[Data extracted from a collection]
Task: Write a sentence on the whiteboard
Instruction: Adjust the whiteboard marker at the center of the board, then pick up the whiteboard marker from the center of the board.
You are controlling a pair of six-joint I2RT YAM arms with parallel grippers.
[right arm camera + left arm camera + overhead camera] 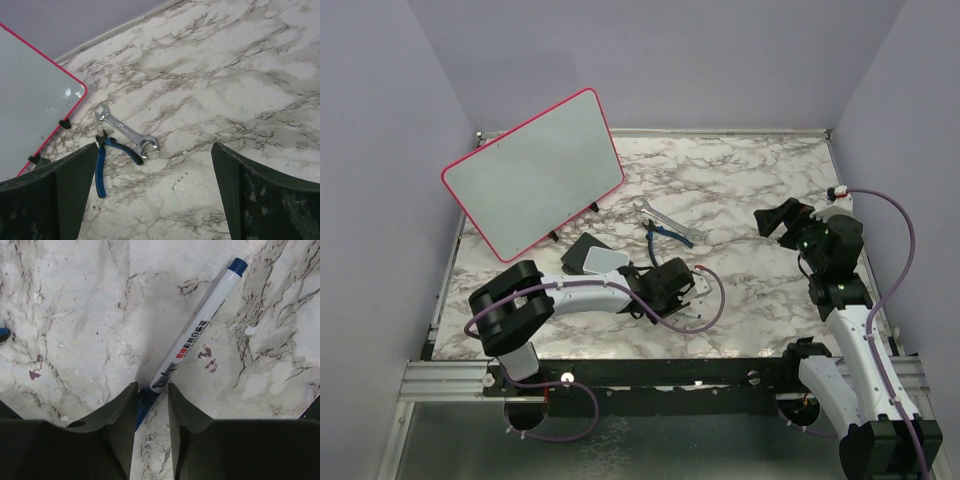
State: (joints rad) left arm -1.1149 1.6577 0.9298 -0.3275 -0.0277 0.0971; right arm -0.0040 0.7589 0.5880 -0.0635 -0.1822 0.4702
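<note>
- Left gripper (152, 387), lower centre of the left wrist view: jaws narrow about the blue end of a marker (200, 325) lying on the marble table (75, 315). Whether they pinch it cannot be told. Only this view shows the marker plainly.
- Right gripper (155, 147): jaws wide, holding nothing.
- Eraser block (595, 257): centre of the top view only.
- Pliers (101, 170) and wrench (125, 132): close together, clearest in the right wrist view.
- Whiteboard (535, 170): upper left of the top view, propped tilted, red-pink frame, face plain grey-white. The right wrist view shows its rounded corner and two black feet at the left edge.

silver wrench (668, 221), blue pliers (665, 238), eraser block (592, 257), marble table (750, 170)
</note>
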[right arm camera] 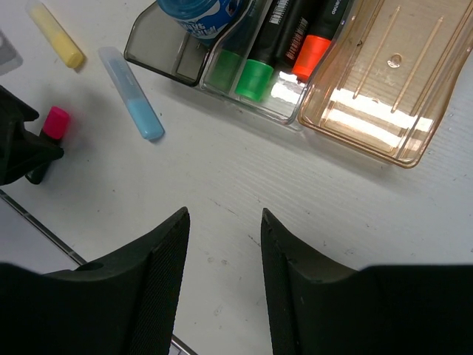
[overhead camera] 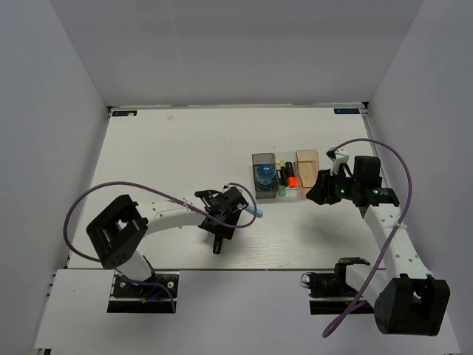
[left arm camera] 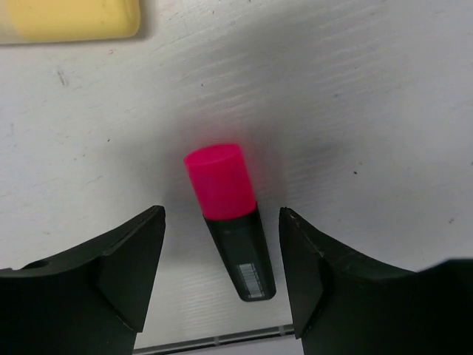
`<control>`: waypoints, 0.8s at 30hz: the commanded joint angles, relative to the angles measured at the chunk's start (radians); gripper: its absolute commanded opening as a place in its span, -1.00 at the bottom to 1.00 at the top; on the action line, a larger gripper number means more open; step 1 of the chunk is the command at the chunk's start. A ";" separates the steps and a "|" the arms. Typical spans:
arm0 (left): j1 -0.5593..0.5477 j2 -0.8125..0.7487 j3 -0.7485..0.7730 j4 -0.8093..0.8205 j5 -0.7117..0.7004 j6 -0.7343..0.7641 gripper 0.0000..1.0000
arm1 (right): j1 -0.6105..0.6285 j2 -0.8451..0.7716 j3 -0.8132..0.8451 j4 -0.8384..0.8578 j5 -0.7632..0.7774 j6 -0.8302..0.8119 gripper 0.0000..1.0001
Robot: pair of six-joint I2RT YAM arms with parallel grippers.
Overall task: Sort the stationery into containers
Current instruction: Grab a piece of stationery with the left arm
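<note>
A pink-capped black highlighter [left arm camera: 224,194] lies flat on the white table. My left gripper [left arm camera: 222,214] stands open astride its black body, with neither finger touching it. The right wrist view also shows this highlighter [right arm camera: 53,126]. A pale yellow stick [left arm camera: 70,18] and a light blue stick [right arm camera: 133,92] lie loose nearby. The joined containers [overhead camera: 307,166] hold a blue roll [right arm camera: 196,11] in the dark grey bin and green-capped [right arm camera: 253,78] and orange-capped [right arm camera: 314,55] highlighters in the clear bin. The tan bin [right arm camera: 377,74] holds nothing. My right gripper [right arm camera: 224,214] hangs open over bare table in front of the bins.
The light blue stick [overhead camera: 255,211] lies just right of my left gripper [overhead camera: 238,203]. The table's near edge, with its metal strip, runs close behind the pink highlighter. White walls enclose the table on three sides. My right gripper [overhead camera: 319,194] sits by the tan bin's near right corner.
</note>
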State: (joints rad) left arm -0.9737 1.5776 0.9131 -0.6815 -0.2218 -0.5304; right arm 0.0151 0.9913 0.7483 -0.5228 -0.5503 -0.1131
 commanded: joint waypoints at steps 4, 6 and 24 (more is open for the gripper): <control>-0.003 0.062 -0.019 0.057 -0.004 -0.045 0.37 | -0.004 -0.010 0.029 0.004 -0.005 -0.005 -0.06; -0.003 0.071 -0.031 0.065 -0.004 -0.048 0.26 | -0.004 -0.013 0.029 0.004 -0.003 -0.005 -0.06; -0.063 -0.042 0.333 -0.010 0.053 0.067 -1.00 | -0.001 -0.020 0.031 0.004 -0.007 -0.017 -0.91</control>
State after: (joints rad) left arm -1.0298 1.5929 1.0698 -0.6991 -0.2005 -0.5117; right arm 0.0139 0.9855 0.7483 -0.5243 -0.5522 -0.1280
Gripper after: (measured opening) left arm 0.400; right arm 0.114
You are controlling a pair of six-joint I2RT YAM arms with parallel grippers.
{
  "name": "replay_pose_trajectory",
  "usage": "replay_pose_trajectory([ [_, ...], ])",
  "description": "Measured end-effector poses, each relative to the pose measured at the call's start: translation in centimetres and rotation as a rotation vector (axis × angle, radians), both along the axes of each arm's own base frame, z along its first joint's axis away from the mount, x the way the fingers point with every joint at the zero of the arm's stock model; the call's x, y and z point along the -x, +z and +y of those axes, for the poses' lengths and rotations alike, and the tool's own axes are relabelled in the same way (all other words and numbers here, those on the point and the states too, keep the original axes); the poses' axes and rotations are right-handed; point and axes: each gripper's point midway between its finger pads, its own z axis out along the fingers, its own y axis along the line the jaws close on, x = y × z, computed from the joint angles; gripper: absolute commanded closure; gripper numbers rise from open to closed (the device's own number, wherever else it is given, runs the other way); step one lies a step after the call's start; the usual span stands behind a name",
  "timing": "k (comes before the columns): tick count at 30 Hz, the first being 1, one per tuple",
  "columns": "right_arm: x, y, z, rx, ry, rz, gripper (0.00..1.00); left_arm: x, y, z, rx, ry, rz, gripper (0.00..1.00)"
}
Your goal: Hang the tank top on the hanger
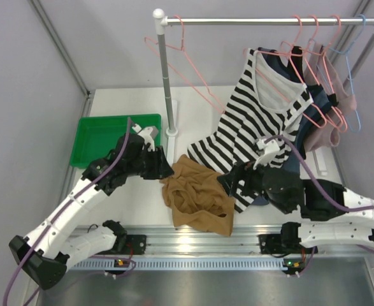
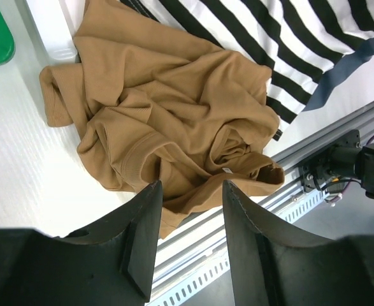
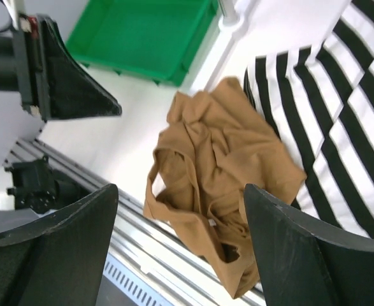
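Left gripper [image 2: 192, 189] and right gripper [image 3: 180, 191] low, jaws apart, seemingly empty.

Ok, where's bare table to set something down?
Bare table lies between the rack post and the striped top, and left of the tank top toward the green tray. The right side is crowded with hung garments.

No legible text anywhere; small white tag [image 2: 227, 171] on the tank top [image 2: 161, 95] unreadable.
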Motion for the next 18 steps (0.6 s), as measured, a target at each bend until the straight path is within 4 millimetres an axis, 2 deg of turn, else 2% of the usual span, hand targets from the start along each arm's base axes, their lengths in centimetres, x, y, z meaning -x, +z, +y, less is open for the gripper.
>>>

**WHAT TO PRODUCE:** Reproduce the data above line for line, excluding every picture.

**ANSWER BELOW:**
Task: Write a sentence on the whiteboard
Instruction: Adjust the whiteboard marker at the center of the board, then pick up the whiteboard marker from the center of the board.
You are controlling a pair of six-joint I2RT YAM arms with parallel grippers.
[right arm camera + left arm camera + overhead camera] 
State: (joints rad) left arm -1.1149 1.6577 0.9298 -0.3275 -0.0277 0.0971; right arm -0.0040 0.7589 0.5880 -0.0635 -0.1822 0.4702
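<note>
- Left gripper (152, 387), lower centre of the left wrist view: jaws narrow about the blue end of a marker (200, 325) lying on the marble table (75, 315). Whether they pinch it cannot be told. Only this view shows the marker plainly.
- Right gripper (155, 147): jaws wide, holding nothing.
- Eraser block (595, 257): centre of the top view only.
- Pliers (101, 170) and wrench (125, 132): close together, clearest in the right wrist view.
- Whiteboard (535, 170): upper left of the top view, propped tilted, red-pink frame, face plain grey-white. The right wrist view shows its rounded corner and two black feet at the left edge.

silver wrench (668, 221), blue pliers (665, 238), eraser block (592, 257), marble table (750, 170)
</note>
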[right arm camera] 
[overhead camera] 
[left arm camera] 
`<control>`: waypoints, 0.8s at 30hz: the commanded joint angles, relative to the angles measured at the chunk's start (radians); gripper: its absolute commanded opening as a place in its span, -1.00 at the bottom to 1.00 at the top; on the action line, a larger gripper number means more open; step 1 of the chunk is the command at the chunk's start. A ";" separates the steps and a "|" the arms. Typical spans:
arm0 (left): j1 -0.5593..0.5477 j2 -0.8125..0.7487 j3 -0.7485..0.7730 j4 -0.8093..0.8205 j5 -0.7117..0.7004 j6 -0.7343..0.7641 gripper 0.0000..1.0000
arm1 (right): j1 -0.6105..0.6285 j2 -0.8451..0.7716 j3 -0.8132..0.8451 j4 -0.8384..0.8578 j5 -0.7632..0.7774 j6 -0.8302..0.8119 gripper 0.0000..1.0001
Robot: pair of six-joint I2RT YAM arms with parallel grippers.
Overall task: Sort the stationery into containers
Current instruction: Grab a piece of stationery with the left arm
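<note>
A pink-capped black highlighter [left arm camera: 224,194] lies flat on the white table. My left gripper [left arm camera: 222,214] stands open astride its black body, with neither finger touching it. The right wrist view also shows this highlighter [right arm camera: 53,126]. A pale yellow stick [left arm camera: 70,18] and a light blue stick [right arm camera: 133,92] lie loose nearby. The joined containers [overhead camera: 307,166] hold a blue roll [right arm camera: 196,11] in the dark grey bin and green-capped [right arm camera: 253,78] and orange-capped [right arm camera: 314,55] highlighters in the clear bin. The tan bin [right arm camera: 377,74] holds nothing. My right gripper [right arm camera: 224,214] hangs open over bare table in front of the bins.
The light blue stick [overhead camera: 255,211] lies just right of my left gripper [overhead camera: 238,203]. The table's near edge, with its metal strip, runs close behind the pink highlighter. White walls enclose the table on three sides. My right gripper [overhead camera: 319,194] sits by the tan bin's near right corner.
</note>
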State: (joints rad) left arm -0.9737 1.5776 0.9131 -0.6815 -0.2218 -0.5304; right arm 0.0151 0.9913 0.7483 -0.5228 -0.5503 -0.1131
 commanded: joint waypoints at steps 4, 6 and 24 (more is open for the gripper): <control>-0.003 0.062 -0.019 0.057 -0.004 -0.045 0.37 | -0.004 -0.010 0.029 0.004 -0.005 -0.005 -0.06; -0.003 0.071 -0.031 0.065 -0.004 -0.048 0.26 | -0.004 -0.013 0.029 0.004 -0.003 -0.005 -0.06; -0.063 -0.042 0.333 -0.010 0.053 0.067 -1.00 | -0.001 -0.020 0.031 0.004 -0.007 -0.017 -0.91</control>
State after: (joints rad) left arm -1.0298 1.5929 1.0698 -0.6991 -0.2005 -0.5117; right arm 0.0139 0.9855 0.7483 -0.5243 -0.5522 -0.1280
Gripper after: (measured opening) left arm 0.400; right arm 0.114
You are controlling a pair of six-joint I2RT YAM arms with parallel grippers.
{
  "name": "replay_pose_trajectory",
  "usage": "replay_pose_trajectory([ [_, ...], ])",
  "description": "Measured end-effector poses, each relative to the pose measured at the call's start: translation in centimetres and rotation as a rotation vector (axis × angle, radians), both along the axes of each arm's own base frame, z along its first joint's axis away from the mount, x the way the fingers point with every joint at the zero of the arm's stock model; the call's x, y and z point along the -x, +z and +y of those axes, for the poses' lengths and rotations alike, and the tool's own axes are relabelled in the same way (all other words and numbers here, those on the point and the states too, keep the original axes); the poses' axes and rotations are right-handed; point and axes: each gripper's point midway between its finger pads, its own z axis out along the fingers, its own y axis along the line the jaws close on, x = y × z, computed from the joint angles; gripper: absolute commanded closure; gripper numbers rise from open to closed (the device's own number, wherever else it is given, runs the other way); step one lies a step after the call's start; the usual span stands behind a name",
  "timing": "k (comes before the columns): tick count at 30 Hz, the first being 1, one per tuple",
  "columns": "right_arm: x, y, z, rx, ry, rz, gripper (0.00..1.00); left_arm: x, y, z, rx, ry, rz, gripper (0.00..1.00)"
}
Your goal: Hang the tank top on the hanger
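Left gripper [image 2: 192, 189] and right gripper [image 3: 180, 191] low, jaws apart, seemingly empty.

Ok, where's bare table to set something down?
Bare table lies between the rack post and the striped top, and left of the tank top toward the green tray. The right side is crowded with hung garments.

No legible text anywhere; small white tag [image 2: 227, 171] on the tank top [image 2: 161, 95] unreadable.
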Motion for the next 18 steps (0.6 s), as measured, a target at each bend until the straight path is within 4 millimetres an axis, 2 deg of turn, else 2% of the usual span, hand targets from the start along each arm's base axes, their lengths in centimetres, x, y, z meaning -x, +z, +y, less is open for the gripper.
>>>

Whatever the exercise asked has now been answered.